§ **Work task**:
Your answer should be only the lines below from the one with "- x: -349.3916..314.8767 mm" to the one with "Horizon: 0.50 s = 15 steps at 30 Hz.", repeated exactly, ends included.

[Data block]

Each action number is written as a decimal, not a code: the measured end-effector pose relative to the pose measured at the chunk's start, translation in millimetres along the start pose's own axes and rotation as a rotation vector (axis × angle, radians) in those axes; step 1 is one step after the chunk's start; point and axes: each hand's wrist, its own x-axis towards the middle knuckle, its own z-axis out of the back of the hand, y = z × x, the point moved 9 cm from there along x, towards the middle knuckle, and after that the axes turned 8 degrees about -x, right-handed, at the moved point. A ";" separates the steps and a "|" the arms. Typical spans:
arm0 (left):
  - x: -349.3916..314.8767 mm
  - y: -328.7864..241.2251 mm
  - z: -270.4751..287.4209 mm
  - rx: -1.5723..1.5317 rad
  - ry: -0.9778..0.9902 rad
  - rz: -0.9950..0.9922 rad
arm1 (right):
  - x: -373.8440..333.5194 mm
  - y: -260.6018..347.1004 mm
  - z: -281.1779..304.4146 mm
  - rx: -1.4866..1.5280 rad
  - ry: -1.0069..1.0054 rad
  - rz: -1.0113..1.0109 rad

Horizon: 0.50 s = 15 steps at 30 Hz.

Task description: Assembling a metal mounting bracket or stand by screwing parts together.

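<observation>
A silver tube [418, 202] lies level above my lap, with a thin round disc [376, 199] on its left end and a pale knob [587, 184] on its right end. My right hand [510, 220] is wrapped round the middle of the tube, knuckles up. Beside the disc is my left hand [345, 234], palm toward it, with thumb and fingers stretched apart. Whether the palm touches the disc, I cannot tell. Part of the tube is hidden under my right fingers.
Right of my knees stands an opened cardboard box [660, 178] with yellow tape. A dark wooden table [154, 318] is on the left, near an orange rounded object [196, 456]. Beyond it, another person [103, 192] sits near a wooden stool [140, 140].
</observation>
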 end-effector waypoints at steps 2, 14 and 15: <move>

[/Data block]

§ **Solution to this exercise**:
  - x: -349.3916..314.8767 mm
  - y: -328.7864..241.2251 mm
  - z: -270.4751..287.4209 mm
  - rx: -1.5723..1.5317 rad
  - ry: -0.9778..0.9902 rad
  - rz: -0.9950..0.9922 rad
arm1 (right):
  - x: -373.8440..333.5194 mm
  - y: -260.6018..347.1004 mm
  - z: -281.1779..304.4146 mm
  - rx: -1.4866..1.5280 rad
  - ry: -1.0069..1.0054 rad
  - rz: -1.0113..1.0109 rad

Horizon: 0.50 s = 15 steps at 30 Hz.

A complete answer has now been given to the exercise.